EXERCISE: Lines below that include "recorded" are the answer; copy each one.

DATA SEGMENT:
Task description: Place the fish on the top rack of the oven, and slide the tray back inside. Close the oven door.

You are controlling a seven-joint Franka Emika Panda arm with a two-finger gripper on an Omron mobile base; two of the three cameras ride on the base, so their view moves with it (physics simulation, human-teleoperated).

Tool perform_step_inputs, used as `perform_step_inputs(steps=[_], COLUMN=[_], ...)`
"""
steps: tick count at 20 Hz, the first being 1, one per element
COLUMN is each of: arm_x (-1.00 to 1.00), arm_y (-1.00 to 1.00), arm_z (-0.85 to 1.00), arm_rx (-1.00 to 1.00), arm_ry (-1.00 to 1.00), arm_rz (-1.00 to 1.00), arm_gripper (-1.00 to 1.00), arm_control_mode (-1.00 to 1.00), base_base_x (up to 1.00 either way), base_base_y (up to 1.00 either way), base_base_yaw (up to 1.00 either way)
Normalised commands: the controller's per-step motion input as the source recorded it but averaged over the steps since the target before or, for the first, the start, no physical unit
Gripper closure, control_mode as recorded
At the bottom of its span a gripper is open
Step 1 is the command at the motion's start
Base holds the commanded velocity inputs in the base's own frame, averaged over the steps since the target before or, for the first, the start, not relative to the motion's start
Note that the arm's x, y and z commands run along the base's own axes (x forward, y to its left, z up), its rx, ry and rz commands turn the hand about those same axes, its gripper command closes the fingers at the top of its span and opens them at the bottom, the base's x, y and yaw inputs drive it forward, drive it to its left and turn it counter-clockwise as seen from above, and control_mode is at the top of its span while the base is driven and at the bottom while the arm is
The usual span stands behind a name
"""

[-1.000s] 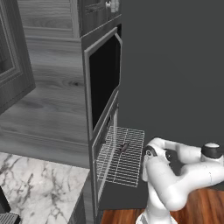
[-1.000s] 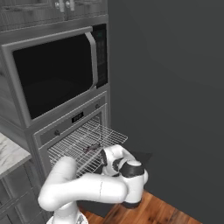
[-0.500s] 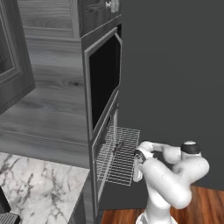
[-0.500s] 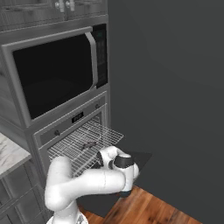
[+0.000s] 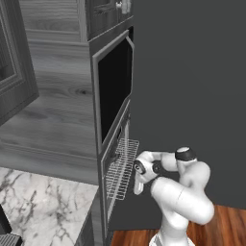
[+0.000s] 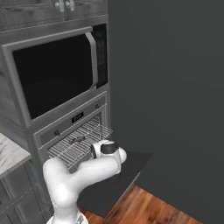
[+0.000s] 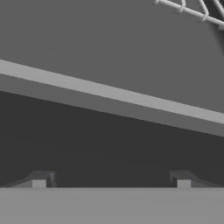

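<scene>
Rack position compared with half a second and one second back: the top rack (image 6: 78, 142) has been pushed well in. It was then far out over the oven door (image 6: 114, 177); now only its front part projects from the oven (image 6: 72, 120). In the left base view the rack (image 5: 121, 168) is seen as a short grid in front of the oven face.

The fish (image 6: 78, 139) is seen lying on the rack, near the middle of the part that is visible, and has been carried in with it.

The gripper (image 5: 138, 185) is held just off the rack's front edge, below it. In the hand view its fingertips (image 7: 40, 179) are set wide apart with nothing between them; a corner of the rack (image 7: 192, 11) is seen at the top.

Judgement: fish placed, rack mostly slid in. A further push seems needed before the door, lying open and flat, can be lifted shut
</scene>
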Motion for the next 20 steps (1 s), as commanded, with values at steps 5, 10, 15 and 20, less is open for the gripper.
perform_step_inputs(steps=[5,10,15,20], arm_x=[1.00,0.98,0.89,0.69], arm_y=[0.56,0.66,0.72,0.61], arm_z=[-0.08,0.00,0.00,0.00], arm_rx=[0.00,0.00,0.00,0.00], arm_ry=[0.13,0.12,0.12,0.11], arm_rz=[0.09,0.07,0.05,0.05], arm_gripper=[-1.00,-1.00,-1.00,-1.00], arm_control_mode=[-1.00,-1.00,-1.00,-1.00], base_base_x=[0.00,0.00,0.00,0.00], base_base_y=[0.00,0.00,0.00,0.00], base_base_yaw=[0.00,0.00,0.00,0.00])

RESPONSE TO THIS EXERCISE:
Normalised commands: the controller's per-step motion input as the source recorded it but averaged over the steps since the target before or, for the first, the start, no physical unit
Gripper closure, control_mode as recorded

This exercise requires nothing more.